Antioxidative and hepatoprotective effects of magnolol on acetaminophen-induced liver damage in rats.

作者信息

Chen Yung-Hsiang, Lin Feng-Yen, Liu Po-Len, Huang Yi-Tsau, Chiu Jen-Hwey, Chang Yi-Chun, Man Kee-Ming, Hong Chuang-Ye, Ho Yen-Yi, Lai Ming-Tsung

机构信息

Graduate Institute of Integrated Medicine, College of Chinese Medicine, China Medical University, Taichung, Taiwan.

出版信息

Arch Pharm Res. 2009 Feb;32(2):221-8. doi: 10.1007/s12272-009-1139-8. Epub 2009 Mar 13.

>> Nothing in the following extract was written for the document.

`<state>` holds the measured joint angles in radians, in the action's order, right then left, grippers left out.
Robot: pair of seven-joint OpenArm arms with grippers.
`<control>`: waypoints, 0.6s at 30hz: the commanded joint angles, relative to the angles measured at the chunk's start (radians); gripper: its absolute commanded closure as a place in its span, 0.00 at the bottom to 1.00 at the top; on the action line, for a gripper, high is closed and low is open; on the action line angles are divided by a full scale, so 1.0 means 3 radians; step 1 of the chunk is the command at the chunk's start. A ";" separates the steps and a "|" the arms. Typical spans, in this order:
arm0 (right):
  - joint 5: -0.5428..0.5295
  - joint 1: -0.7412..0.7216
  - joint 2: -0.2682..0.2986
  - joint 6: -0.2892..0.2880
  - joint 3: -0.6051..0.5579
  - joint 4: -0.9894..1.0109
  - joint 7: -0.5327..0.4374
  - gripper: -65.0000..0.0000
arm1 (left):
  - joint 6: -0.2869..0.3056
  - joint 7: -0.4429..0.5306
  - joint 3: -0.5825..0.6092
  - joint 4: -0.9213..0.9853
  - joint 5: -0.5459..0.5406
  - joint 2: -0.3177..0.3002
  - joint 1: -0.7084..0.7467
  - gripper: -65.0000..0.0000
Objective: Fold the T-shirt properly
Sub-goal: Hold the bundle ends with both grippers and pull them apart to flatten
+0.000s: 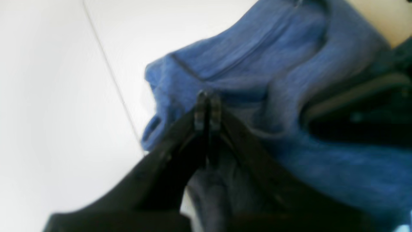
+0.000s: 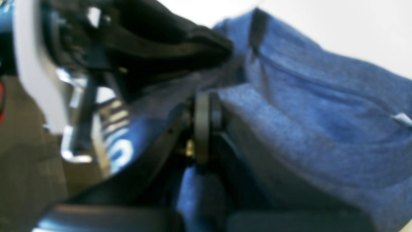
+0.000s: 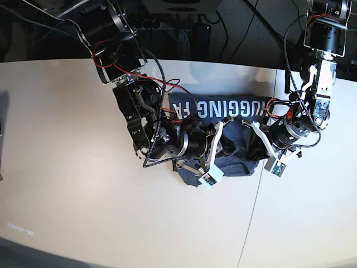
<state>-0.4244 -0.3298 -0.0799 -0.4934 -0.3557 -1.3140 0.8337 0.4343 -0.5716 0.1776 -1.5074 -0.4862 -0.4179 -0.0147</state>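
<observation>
The blue-grey T-shirt [image 3: 234, 163] lies bunched in the middle of the white table [image 3: 72, 184], its white "HUGGING FA" lettering [image 3: 223, 107] along the far edge. Both grippers meet over its middle. My left gripper [image 3: 255, 134] comes in from the right. In the left wrist view its fingertips [image 1: 207, 109] are pressed together on a fold of the T-shirt [image 1: 257, 58], with cloth hanging beneath them. My right gripper [image 3: 224, 137] comes in from the left. Its pads [image 2: 204, 125] are also shut on the T-shirt [image 2: 315, 109], close beside the other arm's black gripper [image 2: 145, 38].
A seam in the table [image 3: 250, 218] runs from under the shirt toward the near edge. Red and black cables [image 3: 150, 84] hang off the arm on the left. Dark equipment [image 3: 184, 28] stands beyond the table's far edge.
</observation>
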 commanded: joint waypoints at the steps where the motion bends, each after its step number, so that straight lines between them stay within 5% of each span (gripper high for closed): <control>1: 0.0005 -0.0134 -0.0019 -0.0272 0.0013 0.0036 -0.0094 1.00 | 0.0079 0.0097 -0.0019 -0.0005 -0.0024 -0.0029 -0.0062 1.00; 18: 0.0164 -0.0303 0.0326 -0.0268 0.0013 0.0804 -0.0165 1.00 | 0.0076 0.0258 -0.0028 0.0354 0.0219 -0.0058 -0.0159 1.00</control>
<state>-0.4187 -0.4023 0.0032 -0.4931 -0.3557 -1.0687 0.7589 0.4431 -0.5083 0.1772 -1.3907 -0.4248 -0.4187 -0.0402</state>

DOI:10.1007/s12272-009-1139-8
PMID:19280152
Abstract

Acute liver failure (ALF), an often fatal condition characterized by massive hepatocyte necrosis, is frequently caused by drug poisoning, particularly with acetaminophen (N-acetyl-p-aminophenol/APAP). Hepatocyte necrosis is consecutive to glutathione (GSH) depletion and mitochondrial damage caused by reactive oxygen species (ROS) overproduction. Magnolol, one major phenolic constituent of Magnolia officinalis, have been known to exhibit potent antioxidative activity. In this study, the anti-hepatotoxic activity of magnolol on APAP-induced toxicity in the Sprague-Dawley rat liver was examined. After evaluating the changes of several biochemical parameters in serum, the levels of aspartate aminotransferase (AST), alanine aminotransferase (ALT), and lactate dehydrogenase (LDH) were elevated by APAP (500 mg/kg) intraperitoneal administration (8 and 24 h) and reduced by treatment with magnolol (0.5 h after APAP administration; 0.01, 0.1, and 1 mug/kg). Histological changes around the hepatic central vein, lipid peroxidation (thiobarbituric acid-reactive substance/TBARS), and GSH depletion in liver tissue induced by APAP were also recovered by magnolol treatment. The data show that oxidative stress followed by lipid peroxidation may play a very important role in the pathogenesis of APAP-induced hepatic injury; treatment with lipid-soluble antioxidant, magnolol, exerts anti-hepatotoxic activity. Our study points out the potential interest of magnolol in the treatment of toxic ALF.

摘要

急性肝衰竭(ALF)是一种常以大量肝细胞坏死为特征的致命病症,常由药物中毒引起,尤其是对乙酰氨基酚(N - 乙酰 - 对氨基酚/APAP)。肝细胞坏死继发于谷胱甘肽(GSH)耗竭以及活性氧(ROS)过量产生所导致的线粒体损伤。厚朴酚是厚朴的一种主要酚类成分,已知具有强大的抗氧化活性。在本研究中,检测了厚朴酚对APAP诱导的Sprague - Dawley大鼠肝脏毒性的抗肝毒性活性。在评估血清中几个生化参数的变化后,腹腔注射APAP(500 mg/kg)(8小时和24小时)会使天冬氨酸转氨酶(AST)、丙氨酸转氨酶(ALT)和乳酸脱氢酶(LDH)水平升高,而厚朴酚治疗(APAP给药后0.5小时;0.01、0.1和1 μg/kg)可使其降低。APAP诱导的肝中央静脉周围的组织学变化、脂质过氧化(硫代巴比妥酸反应性物质/TBARS)以及肝组织中的GSH耗竭也通过厚朴酚治疗得到恢复。数据表明,脂质过氧化后的氧化应激可能在APAP诱导的肝损伤发病机制中起非常重要的作用;脂溶性抗氧化剂厚朴酚治疗具有抗肝毒性活性。我们的研究指出了厚朴酚在治疗中毒性ALF方面的潜在价值。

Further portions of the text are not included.